# WHAT IS BEING ASKED
Word for word, set down the full listing below.

***

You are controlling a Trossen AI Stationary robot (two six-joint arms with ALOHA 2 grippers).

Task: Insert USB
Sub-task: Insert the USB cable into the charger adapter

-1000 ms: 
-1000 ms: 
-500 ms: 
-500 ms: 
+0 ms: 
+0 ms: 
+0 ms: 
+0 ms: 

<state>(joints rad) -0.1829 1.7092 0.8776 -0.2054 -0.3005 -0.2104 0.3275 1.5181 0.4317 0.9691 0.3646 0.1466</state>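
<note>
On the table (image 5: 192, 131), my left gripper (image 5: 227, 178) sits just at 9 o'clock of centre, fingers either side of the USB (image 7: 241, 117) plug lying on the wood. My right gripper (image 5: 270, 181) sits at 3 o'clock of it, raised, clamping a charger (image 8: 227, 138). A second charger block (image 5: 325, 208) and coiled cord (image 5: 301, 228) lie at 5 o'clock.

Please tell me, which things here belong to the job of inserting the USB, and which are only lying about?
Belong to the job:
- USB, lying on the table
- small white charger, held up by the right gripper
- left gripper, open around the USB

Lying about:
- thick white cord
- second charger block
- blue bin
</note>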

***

# YOUR SOLUTION
You are controlling a Trossen AI Stationary robot (two six-joint arms with ALOHA 2 grippers).

Task: Insert USB
Sub-task: Insert the USB cable into the charger adapter

-1000 ms: 
-1000 ms: 
-500 ms: 
-500 ms: 
+0 ms: 
+0 ms: 
+0 ms: 
+0 ms: 

<state>(joints rad) -0.1829 1.7092 0.8776 -0.2054 -0.3005 -0.2104 0.3275 1.5181 0.4317 0.9691 0.3646 0.1466</state>
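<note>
On the table (image 5: 192, 131), my left gripper (image 5: 227, 178) sits just at 9 o'clock of centre, fingers either side of the USB (image 7: 241, 117) plug lying on the wood. My right gripper (image 5: 270, 181) sits at 3 o'clock of it, raised, clamping a charger (image 8: 227, 138). A second charger block (image 5: 325, 208) and coiled cord (image 5: 301, 228) lie at 5 o'clock.

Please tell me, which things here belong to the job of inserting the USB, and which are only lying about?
Belong to the job:
- USB, lying on the table
- small white charger, held up by the right gripper
- left gripper, open around the USB

Lying about:
- thick white cord
- second charger block
- blue bin
</note>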

What was asked now has a complete answer.